А вдогонку, другими словами, но в целом похожие выводы, от Максима Скороходова: «Стоит отметить, что и Есенин, и его семья не особенно связаны с крестьянским трудом. Отец его с молодости почти всю жизнь провёл в Москве, работая в лавке мясника. А заработки семьи в основном были связаны с работой отца. Впрочем, это было в целом характерным для жителей села Константиново. У деда Есенина, к примеру, имелись в собственности баржи, которые он водил всё лето, то есть по полгода проводил вне дома. По социальному статусу, по своему сословию, многие жители Константиново формально относились к крестьянам, но по роду деятельности – занимались не землепашеством, а отхожими промыслами. В своих воспоминаниях Есенин рассказывает, что он и лошадей пас, и на рыбалку ходил. Но приусадебный сад ему дороже, чем пашня, чем земля, потому что он – красивее. Да и тематика стихотворений Есенина связана определённо не с крестьянским трудом».
В продолжение – созвучное мнение, более обстоятельно раскрывающее тему «явно некрестьянского» образования Сергея Есенина.

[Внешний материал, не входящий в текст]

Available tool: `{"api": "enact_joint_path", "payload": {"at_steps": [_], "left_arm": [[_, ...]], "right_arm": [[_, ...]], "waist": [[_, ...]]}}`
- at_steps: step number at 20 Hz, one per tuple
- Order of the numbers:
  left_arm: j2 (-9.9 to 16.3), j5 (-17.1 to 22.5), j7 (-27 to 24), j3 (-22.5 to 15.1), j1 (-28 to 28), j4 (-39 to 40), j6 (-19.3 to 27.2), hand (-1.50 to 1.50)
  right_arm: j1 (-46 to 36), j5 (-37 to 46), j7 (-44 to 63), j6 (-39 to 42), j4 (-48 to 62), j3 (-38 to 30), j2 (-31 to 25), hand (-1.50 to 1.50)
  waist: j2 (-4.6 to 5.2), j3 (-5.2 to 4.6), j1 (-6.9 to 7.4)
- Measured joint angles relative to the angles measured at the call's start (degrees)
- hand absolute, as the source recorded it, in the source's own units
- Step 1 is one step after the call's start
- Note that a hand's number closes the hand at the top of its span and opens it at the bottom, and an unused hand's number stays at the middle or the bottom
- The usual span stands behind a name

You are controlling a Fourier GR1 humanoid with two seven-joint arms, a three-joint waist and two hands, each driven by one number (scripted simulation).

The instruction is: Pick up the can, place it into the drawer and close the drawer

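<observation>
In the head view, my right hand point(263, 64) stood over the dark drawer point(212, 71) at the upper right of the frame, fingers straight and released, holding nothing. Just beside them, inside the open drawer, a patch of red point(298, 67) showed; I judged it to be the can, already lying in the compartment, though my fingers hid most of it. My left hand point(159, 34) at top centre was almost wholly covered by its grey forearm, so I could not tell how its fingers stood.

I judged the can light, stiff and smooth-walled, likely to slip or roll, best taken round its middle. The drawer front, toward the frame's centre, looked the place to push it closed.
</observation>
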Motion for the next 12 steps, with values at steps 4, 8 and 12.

Елена Самоделова: «Интересно рассмотреть аргументы тех, кто не считал Есенина “выходцем из крестьян”. Во-первых, Есенин окончил целый ряд учебных заведений. При том, что типичный крестьянин того времени – неграмотный: обычно или не имел никакого образования, или имел образование в два-три класса церковно-приходской школы. К примеру, учиться в четырёхклассное земское училище в селе Константиново приходило огромное количество крестьянских детей. И какая-то их небольшая часть (обычно – только мальчики) даже заканчивали эти четыре класса. Девочки, как правило, учились максимум год-полтора. При этом никаких документов об окончании обычно и не требовалось: считалось достаточным, что крестьянских детей научили считать-писать… Так вот, Есенин не только полностью закончил эту земскую школу в Константинове, так потом ещё и окончил второклассную учительскую школу в селе Спас-Клепики. При этом грамотность вовсе не считалась обязательным атрибутом в крестьянской среде: к ней относились весьма прохладно. А тут – ситуация обратная. Ведь, по задумке своих родителей, Есенину надлежало потом поступить и в Московский учительский институт. Правда, впоследствии Есенин не захотел идти учиться именно туда, а поступил в Московский городской университет имени Шанявского, где полтора года учился за свой счёт. Правда, не закончил данное учебное заведение, но всё равно – у него формально считалось, как сейчас говорят, “незаконченное высшее”. При этом он не доучился до конца только из-за финансовых трудностей, так как не мог уже оплачивать своё обучение».